WORK TO BE COMPLETED>
Print exactly the lines below between the line containing "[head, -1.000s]" and the line containing "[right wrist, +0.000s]", counting both of those lines. Leave pictures out.

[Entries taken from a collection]
=======

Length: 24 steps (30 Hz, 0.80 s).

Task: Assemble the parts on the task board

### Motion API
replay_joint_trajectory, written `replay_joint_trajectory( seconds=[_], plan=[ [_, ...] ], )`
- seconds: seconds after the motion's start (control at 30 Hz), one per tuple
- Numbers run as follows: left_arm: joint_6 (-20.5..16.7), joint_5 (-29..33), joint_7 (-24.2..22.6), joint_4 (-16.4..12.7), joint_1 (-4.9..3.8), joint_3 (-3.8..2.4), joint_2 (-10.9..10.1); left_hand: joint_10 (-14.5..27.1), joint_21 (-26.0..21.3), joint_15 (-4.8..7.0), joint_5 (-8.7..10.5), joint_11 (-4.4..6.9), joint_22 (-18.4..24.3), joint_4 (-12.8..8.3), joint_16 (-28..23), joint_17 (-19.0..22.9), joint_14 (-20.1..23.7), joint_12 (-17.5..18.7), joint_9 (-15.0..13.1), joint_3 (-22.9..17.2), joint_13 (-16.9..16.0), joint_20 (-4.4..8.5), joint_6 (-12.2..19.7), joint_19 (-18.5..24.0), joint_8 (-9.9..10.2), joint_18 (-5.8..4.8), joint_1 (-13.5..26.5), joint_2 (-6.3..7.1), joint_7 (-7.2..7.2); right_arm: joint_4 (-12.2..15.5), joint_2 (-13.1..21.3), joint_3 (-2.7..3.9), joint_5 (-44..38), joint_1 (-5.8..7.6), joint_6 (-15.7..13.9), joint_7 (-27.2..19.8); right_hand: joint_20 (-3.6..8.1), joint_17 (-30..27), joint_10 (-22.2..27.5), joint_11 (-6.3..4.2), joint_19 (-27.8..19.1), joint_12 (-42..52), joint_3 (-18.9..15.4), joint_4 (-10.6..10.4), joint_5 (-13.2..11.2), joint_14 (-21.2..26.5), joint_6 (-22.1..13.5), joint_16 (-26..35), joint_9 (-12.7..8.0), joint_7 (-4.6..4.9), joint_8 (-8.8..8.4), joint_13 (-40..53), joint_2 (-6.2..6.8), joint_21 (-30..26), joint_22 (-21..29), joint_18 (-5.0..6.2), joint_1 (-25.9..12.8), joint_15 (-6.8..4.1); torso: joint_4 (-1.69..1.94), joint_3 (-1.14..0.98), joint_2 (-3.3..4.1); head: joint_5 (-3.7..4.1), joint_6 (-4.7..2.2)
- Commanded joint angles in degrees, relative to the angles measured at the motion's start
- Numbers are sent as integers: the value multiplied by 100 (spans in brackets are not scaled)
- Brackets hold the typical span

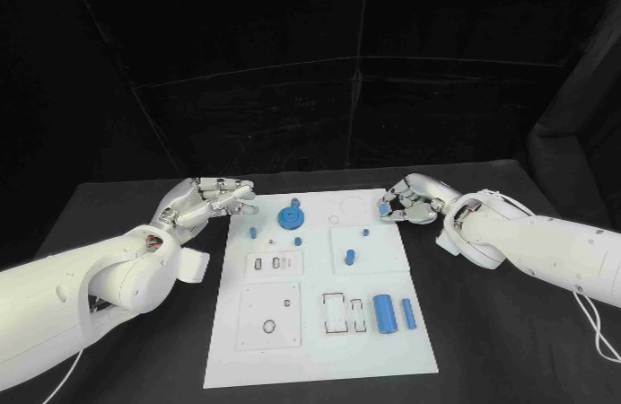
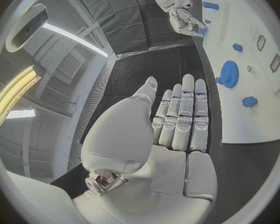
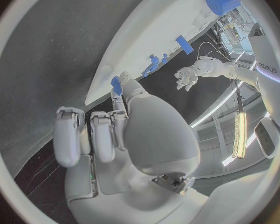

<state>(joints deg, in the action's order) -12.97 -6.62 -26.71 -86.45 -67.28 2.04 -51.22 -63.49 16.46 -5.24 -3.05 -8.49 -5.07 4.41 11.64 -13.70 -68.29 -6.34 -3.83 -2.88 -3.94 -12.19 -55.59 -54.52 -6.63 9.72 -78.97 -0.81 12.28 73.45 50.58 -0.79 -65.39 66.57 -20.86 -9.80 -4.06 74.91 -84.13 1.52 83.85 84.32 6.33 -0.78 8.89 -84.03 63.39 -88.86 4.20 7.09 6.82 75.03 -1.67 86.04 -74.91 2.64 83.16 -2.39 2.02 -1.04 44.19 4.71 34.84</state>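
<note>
I am holding my left hand (image 1: 205, 202) released, fingers extended, at the task board's (image 1: 317, 350) upper left edge. The blue gear (image 1: 292, 216), upper centre, looks rigid and light; grip its toothed rim. My right hand (image 1: 412, 202), curled, is pinching a small blue part (image 3: 116, 84).

Head view dim, dark backdrop; wrist views fisheye-warped, ceiling strip lights glaring.
</note>
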Motion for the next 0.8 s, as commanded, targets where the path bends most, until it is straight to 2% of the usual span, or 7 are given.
replay_joint_trajectory(
  seconds=[0.03,0.2,0.23,0.33,0.53,0.67,0.8],
  plan=[
    [71,11,-3,-2,-5,-4,-9,-27,-33,-25,18,-9,5,-32,-28,-5,1,20,5,9,7,3,-42,-43,21,85,-19,-53,-9,140,41,6,298,12,-583,-90,51,1312,-258,-44,200,27,57,12,100,-554,184,-35,80,-139,91,1067,-149,26,-604,-73,17,-38,-4,2,-4,-4,9],
    [65,12,2,-7,-6,-4,-27,-27,-33,-25,18,-9,5,-32,-28,-5,1,20,5,9,7,3,-42,-43,21,85,-19,-53,-9,597,165,10,346,20,-672,246,60,1300,-248,-34,203,7,93,-4,113,-551,131,-30,65,-122,58,1054,-117,28,-607,-75,-97,-36,10,23,-25,-8,26],
    [68,13,2,-2,-7,-4,-25,-27,-33,-25,18,-9,5,-32,-28,-5,1,20,5,9,7,3,-42,-43,21,85,-19,-53,-9,689,173,11,334,22,-680,332,60,1297,-246,-32,203,3,99,-4,112,-550,121,-29,61,-119,51,1050,-109,28,-607,-75,-112,-35,11,20,-25,-10,30],
    [72,26,3,32,-7,-4,-16,-27,-33,-25,18,-9,5,-32,-28,-5,1,20,5,9,7,3,-42,-43,21,85,-19,-53,-9,1004,158,13,232,35,-687,670,59,1291,-244,-27,200,-2,111,-5,108,-549,102,-26,56,-113,38,1047,-99,25,-600,-74,-140,-32,5,31,-77,-17,70],
    [74,51,-8,155,-9,-4,35,-29,-35,-25,19,-9,7,-37,-32,-7,0,23,5,6,7,3,-43,-44,23,85,-20,-54,-9,1543,-127,14,-249,55,-657,1352,57,1276,-241,-22,198,-8,123,-6,93,-546,91,-20,51,-108,29,1043,-89,22,-594,-72,-169,-29,27,73,-176,-114,157],
    [79,83,-13,240,-12,-5,92,-31,-35,-25,18,-9,8,-39,-34,-8,-1,24,4,5,7,3,-44,-45,24,85,-21,-55,-10,1679,-469,12,-708,57,-590,1650,55,1262,-236,-19,195,-17,133,-9,75,-543,89,-14,49,-105,23,1037,-73,19,-587,-71,-206,-26,54,92,-225,-191,234],
    [78,101,-20,291,-16,-5,132,-31,-35,-25,18,-9,8,-39,-34,-8,-1,24,4,5,7,3,-44,-45,24,85,-21,-55,-10,1658,-859,8,-1173,53,-435,1951,54,1249,-230,-18,194,-28,138,-8,66,-540,87,-8,47,-104,20,1029,-63,18,-584,-70,-222,-25,83,118,-249,-232,292]
  ],
)
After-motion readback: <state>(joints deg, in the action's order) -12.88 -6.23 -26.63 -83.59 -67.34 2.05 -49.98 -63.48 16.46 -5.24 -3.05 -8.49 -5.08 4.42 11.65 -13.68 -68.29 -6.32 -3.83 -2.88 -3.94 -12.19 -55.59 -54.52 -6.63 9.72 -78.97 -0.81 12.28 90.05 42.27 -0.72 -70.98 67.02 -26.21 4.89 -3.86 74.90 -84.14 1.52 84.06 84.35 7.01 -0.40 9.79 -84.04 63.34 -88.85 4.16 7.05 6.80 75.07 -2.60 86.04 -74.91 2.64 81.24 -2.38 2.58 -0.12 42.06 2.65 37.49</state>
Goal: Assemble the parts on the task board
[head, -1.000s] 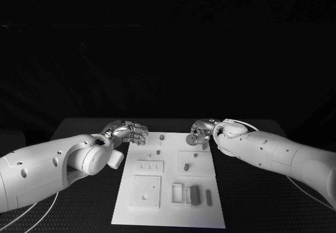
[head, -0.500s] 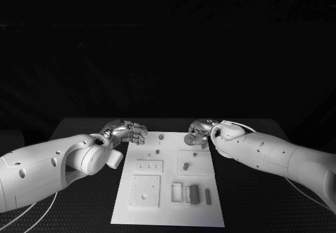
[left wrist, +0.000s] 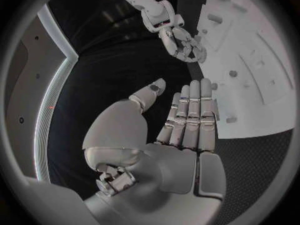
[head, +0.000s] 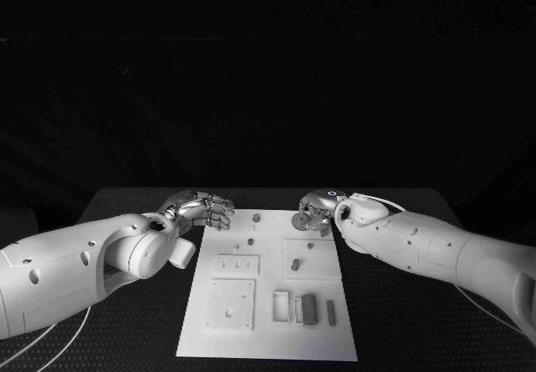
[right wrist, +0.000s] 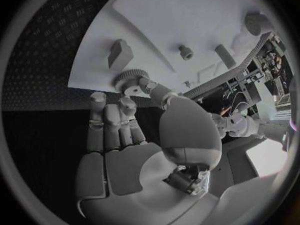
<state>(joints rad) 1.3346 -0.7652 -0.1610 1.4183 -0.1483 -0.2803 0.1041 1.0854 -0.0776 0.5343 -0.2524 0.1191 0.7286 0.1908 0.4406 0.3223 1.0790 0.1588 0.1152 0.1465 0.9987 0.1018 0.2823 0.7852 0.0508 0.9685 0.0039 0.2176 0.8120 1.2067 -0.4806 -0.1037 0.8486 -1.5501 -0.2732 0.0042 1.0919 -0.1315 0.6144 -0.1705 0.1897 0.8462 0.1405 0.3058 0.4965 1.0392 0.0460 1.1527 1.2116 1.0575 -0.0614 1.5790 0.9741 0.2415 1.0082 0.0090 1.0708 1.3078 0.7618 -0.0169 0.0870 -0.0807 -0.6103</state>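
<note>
White task board lies lengthwise on the black bench, small parts seated toward its near end. At its far end, the right hand pinches a toothed gear, poised just over the board's far right corner. The wrist view alone reveals the teeth. Opposite, left hand hovers released, fingers straight.

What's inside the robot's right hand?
The right hand pinches a small toothed gear at its fingertips, above the far edge of the task board. The fingers cover the gear's underside, so its hub cannot be seen.
</note>
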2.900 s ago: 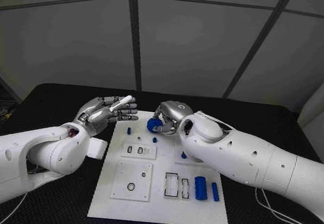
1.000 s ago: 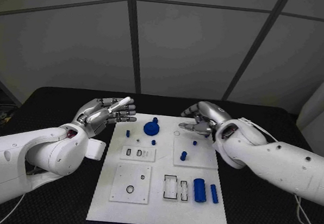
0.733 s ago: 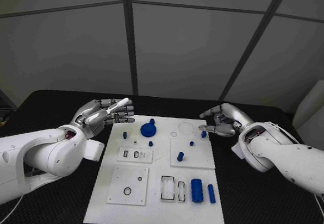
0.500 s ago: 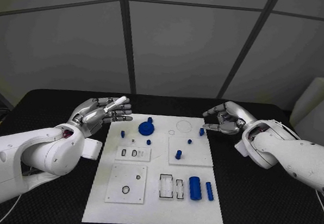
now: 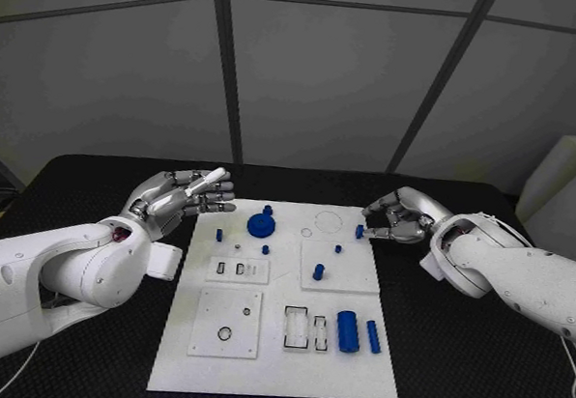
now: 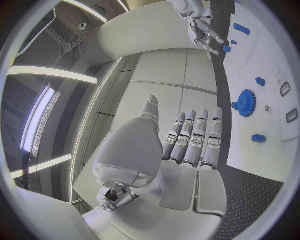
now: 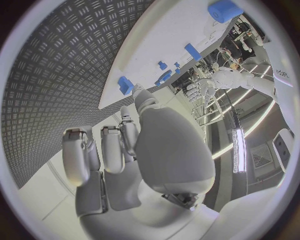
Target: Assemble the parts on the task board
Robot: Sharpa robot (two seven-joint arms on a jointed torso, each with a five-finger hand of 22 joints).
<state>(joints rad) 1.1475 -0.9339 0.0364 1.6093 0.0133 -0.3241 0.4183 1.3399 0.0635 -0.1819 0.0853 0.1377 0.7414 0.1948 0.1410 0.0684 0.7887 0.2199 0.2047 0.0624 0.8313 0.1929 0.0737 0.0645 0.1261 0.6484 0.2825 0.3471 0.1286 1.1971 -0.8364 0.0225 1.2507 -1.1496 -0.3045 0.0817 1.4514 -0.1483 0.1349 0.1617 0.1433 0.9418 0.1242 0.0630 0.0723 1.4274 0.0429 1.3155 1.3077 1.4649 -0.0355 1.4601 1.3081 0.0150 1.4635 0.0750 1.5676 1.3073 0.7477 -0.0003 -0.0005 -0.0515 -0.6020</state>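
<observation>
Right hand [image 5: 395, 220], fingers curled, touches small blue peg [image 5: 360, 233] at board's [image 5: 275, 373] two o'clock, grip uncertain; left hand [image 5: 176, 198] loose, empty; you'd pinch that light, stiff, slippery peg mid-shaft.

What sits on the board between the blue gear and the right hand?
In the head view, between the blue gear and the right hand lie bare task board with a ring outline, then a small blue peg by the fingertips.

small blue peg [image 5: 360, 233] partly hidden by right robot hand [image 5: 396, 219], contact w/ fingers unclear
</observation>
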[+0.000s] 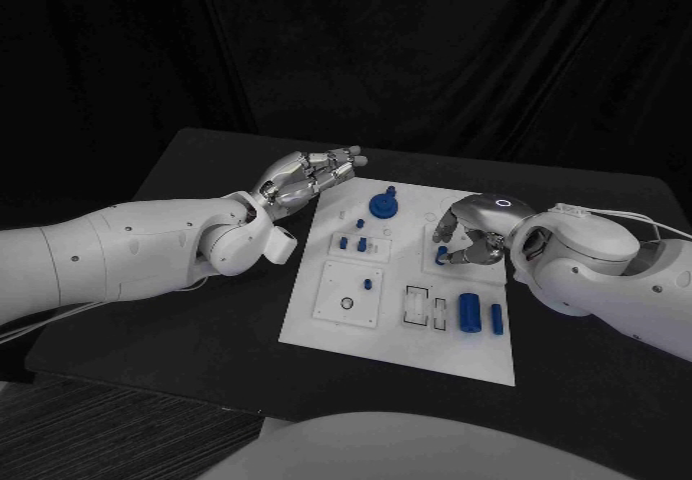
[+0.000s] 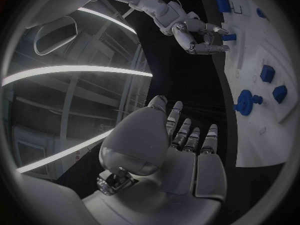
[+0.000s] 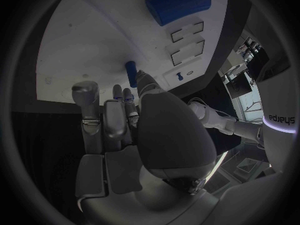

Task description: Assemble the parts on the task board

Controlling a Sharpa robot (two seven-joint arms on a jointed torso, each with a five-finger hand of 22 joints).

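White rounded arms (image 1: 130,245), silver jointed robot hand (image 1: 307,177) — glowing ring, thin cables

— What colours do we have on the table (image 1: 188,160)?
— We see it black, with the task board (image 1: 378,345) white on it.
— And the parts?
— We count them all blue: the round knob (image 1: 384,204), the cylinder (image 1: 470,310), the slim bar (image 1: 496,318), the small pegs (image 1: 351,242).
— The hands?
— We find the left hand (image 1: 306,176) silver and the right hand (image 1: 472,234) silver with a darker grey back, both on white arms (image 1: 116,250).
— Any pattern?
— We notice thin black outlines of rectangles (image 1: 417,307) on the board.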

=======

SOLUTION FOR THIS EXERCISE>
[head, -1.000s] 
[head, -0.500s] 
[left wrist, +0.000s] 
[head, +0.000s] 
[right wrist, +0.000s] 

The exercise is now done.